[Dataset entries]
=== Begin Enclosure ===
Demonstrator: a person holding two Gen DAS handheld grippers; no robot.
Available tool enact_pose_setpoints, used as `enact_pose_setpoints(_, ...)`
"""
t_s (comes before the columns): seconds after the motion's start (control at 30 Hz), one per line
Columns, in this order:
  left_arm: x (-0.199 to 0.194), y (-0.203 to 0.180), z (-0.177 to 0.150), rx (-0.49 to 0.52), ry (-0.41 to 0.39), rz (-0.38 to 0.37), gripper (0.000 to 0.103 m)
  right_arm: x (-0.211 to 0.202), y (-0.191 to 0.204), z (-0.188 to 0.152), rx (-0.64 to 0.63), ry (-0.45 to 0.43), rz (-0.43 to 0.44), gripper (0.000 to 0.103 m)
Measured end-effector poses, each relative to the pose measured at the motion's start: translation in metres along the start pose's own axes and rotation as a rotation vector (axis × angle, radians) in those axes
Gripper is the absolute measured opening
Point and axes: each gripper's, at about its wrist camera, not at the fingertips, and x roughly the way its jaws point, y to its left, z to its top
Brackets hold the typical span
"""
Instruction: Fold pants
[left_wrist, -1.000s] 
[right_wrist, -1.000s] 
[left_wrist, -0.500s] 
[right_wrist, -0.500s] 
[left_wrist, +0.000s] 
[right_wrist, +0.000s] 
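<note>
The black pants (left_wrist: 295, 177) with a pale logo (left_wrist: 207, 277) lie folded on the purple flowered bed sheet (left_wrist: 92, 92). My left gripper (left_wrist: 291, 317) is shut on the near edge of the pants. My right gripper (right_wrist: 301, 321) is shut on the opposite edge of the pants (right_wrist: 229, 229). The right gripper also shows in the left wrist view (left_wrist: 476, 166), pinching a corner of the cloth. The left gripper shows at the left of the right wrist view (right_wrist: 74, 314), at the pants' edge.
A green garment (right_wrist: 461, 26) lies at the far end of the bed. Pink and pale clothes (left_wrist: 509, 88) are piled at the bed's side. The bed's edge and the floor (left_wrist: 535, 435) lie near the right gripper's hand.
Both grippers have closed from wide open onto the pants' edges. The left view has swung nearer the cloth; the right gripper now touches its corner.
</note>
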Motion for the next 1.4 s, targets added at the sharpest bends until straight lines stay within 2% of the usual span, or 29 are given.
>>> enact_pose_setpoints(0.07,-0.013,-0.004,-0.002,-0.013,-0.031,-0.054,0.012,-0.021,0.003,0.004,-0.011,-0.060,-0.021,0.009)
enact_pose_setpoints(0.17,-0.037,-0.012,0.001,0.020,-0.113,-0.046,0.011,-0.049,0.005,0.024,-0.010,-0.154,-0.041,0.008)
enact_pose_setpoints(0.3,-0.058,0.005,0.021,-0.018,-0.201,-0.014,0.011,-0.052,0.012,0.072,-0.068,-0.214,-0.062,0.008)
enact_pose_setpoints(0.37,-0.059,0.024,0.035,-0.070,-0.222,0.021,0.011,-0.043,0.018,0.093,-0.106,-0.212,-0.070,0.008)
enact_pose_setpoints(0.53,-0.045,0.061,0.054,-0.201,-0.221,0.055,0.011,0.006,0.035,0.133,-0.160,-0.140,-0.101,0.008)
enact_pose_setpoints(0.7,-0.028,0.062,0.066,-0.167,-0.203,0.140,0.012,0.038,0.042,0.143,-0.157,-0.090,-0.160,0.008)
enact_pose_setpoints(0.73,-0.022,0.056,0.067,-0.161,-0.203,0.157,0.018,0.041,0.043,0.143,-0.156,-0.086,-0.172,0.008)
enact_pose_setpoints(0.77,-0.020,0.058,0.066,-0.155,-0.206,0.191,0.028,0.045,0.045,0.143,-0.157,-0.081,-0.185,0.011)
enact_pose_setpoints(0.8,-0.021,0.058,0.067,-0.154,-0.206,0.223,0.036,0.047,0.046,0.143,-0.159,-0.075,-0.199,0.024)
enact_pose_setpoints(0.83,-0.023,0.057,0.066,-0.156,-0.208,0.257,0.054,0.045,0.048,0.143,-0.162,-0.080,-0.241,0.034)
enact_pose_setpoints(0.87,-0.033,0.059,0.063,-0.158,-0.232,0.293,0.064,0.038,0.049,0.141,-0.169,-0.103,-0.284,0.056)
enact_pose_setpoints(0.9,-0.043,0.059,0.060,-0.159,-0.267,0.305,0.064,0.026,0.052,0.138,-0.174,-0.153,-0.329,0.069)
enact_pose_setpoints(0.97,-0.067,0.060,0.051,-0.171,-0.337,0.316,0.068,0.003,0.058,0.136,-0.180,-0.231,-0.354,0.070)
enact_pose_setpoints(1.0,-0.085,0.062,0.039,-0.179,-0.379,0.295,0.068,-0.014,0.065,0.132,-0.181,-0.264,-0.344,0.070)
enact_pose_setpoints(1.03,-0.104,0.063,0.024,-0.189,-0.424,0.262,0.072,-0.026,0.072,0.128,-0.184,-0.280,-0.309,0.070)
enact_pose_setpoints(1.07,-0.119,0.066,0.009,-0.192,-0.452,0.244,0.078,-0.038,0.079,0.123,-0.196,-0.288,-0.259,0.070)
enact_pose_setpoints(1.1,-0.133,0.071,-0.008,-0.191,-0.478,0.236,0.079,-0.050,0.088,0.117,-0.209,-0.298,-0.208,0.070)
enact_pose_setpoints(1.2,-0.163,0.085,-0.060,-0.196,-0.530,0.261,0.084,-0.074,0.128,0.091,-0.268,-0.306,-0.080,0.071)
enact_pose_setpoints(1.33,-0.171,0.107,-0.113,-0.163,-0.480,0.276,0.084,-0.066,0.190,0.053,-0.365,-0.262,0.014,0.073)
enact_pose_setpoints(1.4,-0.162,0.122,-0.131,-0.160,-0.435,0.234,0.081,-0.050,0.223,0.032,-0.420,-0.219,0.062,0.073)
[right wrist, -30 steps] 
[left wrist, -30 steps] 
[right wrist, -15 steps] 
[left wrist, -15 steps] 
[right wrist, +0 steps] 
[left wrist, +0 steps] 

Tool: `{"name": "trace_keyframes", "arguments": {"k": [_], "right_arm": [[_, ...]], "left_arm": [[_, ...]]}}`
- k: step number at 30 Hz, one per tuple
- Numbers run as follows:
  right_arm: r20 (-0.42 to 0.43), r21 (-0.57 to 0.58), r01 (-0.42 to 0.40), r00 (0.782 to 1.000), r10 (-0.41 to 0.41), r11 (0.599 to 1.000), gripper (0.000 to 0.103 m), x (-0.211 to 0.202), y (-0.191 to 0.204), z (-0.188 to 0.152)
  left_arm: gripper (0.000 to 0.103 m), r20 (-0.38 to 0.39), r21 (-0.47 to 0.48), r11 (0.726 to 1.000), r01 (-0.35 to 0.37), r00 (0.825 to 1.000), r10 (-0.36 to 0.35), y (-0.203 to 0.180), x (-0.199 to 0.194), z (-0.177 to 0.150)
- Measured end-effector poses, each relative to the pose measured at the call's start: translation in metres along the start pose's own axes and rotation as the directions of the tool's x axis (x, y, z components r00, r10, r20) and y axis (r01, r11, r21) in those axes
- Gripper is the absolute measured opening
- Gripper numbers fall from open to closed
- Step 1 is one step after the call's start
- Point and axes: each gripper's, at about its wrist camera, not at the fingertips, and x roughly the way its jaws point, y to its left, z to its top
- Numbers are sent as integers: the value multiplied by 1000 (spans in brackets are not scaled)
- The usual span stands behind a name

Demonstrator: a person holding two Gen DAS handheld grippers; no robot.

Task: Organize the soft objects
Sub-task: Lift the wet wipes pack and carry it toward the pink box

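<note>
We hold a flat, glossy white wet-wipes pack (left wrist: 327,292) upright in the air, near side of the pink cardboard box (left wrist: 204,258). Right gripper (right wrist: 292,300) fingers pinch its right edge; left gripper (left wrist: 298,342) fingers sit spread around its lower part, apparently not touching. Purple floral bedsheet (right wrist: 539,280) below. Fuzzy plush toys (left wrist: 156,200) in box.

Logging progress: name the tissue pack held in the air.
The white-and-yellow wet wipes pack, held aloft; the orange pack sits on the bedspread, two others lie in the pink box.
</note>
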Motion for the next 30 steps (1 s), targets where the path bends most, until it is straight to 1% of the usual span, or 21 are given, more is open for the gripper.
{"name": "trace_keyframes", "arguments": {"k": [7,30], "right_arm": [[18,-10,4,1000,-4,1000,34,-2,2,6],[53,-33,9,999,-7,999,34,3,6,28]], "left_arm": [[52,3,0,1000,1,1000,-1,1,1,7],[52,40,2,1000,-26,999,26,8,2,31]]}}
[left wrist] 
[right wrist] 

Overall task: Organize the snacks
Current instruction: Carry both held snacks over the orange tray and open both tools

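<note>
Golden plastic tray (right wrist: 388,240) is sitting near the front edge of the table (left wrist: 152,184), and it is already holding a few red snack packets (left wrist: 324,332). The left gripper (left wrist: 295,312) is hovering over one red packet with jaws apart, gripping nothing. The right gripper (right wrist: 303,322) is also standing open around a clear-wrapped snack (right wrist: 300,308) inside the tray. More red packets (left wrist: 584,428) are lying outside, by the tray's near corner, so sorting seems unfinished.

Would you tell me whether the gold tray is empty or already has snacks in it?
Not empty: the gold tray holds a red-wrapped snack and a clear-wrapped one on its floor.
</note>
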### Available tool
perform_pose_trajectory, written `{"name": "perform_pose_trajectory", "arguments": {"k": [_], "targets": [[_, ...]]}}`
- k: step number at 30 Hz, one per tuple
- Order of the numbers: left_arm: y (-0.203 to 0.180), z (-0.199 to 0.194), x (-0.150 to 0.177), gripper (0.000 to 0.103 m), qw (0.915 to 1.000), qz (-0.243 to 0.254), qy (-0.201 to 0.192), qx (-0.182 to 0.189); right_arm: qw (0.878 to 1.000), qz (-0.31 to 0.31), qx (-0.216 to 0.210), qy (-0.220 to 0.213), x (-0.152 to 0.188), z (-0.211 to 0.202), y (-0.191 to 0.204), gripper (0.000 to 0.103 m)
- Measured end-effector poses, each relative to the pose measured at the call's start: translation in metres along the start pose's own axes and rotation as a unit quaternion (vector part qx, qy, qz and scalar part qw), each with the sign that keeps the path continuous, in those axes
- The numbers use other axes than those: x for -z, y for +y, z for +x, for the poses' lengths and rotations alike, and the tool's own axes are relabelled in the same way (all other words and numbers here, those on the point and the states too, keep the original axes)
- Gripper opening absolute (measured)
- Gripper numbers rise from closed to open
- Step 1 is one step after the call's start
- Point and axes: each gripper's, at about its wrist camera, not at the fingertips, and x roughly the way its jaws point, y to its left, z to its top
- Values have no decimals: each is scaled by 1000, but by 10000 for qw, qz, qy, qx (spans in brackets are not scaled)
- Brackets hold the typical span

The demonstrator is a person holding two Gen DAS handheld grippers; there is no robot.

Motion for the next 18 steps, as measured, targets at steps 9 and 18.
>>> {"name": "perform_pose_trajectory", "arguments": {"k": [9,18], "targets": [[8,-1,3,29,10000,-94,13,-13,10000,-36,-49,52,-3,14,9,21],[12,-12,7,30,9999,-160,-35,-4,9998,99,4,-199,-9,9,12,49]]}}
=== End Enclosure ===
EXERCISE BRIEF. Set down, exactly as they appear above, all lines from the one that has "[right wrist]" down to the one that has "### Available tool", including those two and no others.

PROBLEM SOLUTION.
[right wrist] 

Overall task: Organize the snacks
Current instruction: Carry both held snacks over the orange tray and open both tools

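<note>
Golden plastic tray (right wrist: 388,240) is sitting near the front edge of the table (left wrist: 152,184), and it is already holding a few red snack packets (left wrist: 324,332). The left gripper (left wrist: 295,312) is hovering over one red packet with jaws apart, gripping nothing. The right gripper (right wrist: 303,322) is also standing open around a clear-wrapped snack (right wrist: 300,308) inside the tray. More red packets (left wrist: 584,428) are lying outside, by the tray's near corner, so sorting seems unfinished.

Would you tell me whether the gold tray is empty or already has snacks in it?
Not empty: the gold tray holds a red-wrapped snack and a clear-wrapped one on its floor.
</note>
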### Available tool

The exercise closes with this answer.